BASKET

BASKET offers different kinds of integer wavelet

transforms to perform decorrelation prior to the compression step.

Project Overview

The University of Vienna is a provider of on-board data processing software with focus on data compression, such as used on board the highly successful Herschel/PACS instrument, as well as in the small BRITE-Constellation fleet of cube-sats. Current contributions are made to CHEOPS, SAFARI and PLATO. The effort was taken to review the various functions developed for Herschel and provide a consolidated software library to facilitate the work for future missions. This library is a “shopping basket“ of algorithms. Its contents are separated into four classes: auxiliary functions (e.g. circular buffers), preprocessing functions (e.g. for calibration), lossless data compression (arithmetic or Rice coding) and lossy reduction steps (ramp fitting etc.).
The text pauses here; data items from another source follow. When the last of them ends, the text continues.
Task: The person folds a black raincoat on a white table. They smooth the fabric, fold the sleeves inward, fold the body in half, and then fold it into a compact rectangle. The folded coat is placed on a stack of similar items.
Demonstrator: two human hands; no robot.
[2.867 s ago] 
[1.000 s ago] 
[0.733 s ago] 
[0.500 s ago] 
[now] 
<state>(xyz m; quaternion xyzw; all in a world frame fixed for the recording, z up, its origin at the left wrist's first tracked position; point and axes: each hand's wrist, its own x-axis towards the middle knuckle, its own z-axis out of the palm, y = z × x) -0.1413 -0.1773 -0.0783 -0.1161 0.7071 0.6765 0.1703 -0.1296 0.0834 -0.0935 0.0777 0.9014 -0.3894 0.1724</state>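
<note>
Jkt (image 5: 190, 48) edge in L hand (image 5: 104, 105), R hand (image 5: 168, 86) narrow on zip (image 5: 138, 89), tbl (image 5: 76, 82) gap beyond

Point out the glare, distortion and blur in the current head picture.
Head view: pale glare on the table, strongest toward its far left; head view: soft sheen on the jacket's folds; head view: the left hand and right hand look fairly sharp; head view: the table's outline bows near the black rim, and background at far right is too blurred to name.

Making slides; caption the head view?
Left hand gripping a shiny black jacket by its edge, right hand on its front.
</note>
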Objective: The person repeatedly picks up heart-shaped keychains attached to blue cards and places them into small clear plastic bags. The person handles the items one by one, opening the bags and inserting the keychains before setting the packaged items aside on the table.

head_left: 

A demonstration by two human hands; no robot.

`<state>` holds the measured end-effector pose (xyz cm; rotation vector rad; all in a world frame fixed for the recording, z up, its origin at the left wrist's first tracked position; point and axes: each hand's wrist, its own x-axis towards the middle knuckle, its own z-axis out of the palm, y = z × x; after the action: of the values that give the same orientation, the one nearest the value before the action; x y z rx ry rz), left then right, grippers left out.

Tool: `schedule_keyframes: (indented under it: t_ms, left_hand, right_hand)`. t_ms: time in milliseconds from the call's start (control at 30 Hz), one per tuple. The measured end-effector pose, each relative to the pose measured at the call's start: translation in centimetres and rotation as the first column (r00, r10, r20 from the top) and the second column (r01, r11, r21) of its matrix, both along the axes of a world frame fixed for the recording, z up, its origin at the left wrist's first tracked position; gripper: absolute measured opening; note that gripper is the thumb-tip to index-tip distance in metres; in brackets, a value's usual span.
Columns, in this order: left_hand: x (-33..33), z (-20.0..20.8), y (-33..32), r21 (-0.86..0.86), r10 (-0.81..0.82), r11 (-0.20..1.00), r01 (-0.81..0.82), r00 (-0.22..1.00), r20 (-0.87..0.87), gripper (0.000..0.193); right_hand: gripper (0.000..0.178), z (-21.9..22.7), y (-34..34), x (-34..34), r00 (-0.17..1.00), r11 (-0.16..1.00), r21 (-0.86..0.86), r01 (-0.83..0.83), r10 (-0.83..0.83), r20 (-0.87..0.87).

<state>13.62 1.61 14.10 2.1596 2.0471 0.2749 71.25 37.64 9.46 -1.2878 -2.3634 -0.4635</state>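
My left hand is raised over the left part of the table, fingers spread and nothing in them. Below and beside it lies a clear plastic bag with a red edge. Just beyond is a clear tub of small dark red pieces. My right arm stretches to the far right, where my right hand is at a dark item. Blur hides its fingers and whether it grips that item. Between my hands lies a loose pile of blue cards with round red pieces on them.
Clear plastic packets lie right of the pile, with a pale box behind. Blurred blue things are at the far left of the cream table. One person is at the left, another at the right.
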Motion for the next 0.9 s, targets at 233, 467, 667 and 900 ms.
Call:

The ”BASKET” has all functionality that is needed to create an on-board data processing chain. All sources are written in C, supplemented by optimized versions in assembly, targeting popular CPU architectures for space applications.
The BASKET on-board software library is open source and constantly growing.

Involved Personnel

Armin Luntzer, Roland Ottensamer and Franz Kerschbaum

Next important Milestones

Beginning in mid-2014, BASKET was ported to the GR712RC dual-core LEON3FT SPARC V8 processor
as part of the software development work package of University of Vienna for the upcoming ESA S-class mission CHEOPS. This was the first opportunity to port BASKET to a space-based processor architecture that employs a conventional multi-core model in the actual flight hardware. For this reason, special attention was given to possibilities of multi-threaded implementations of algorithms.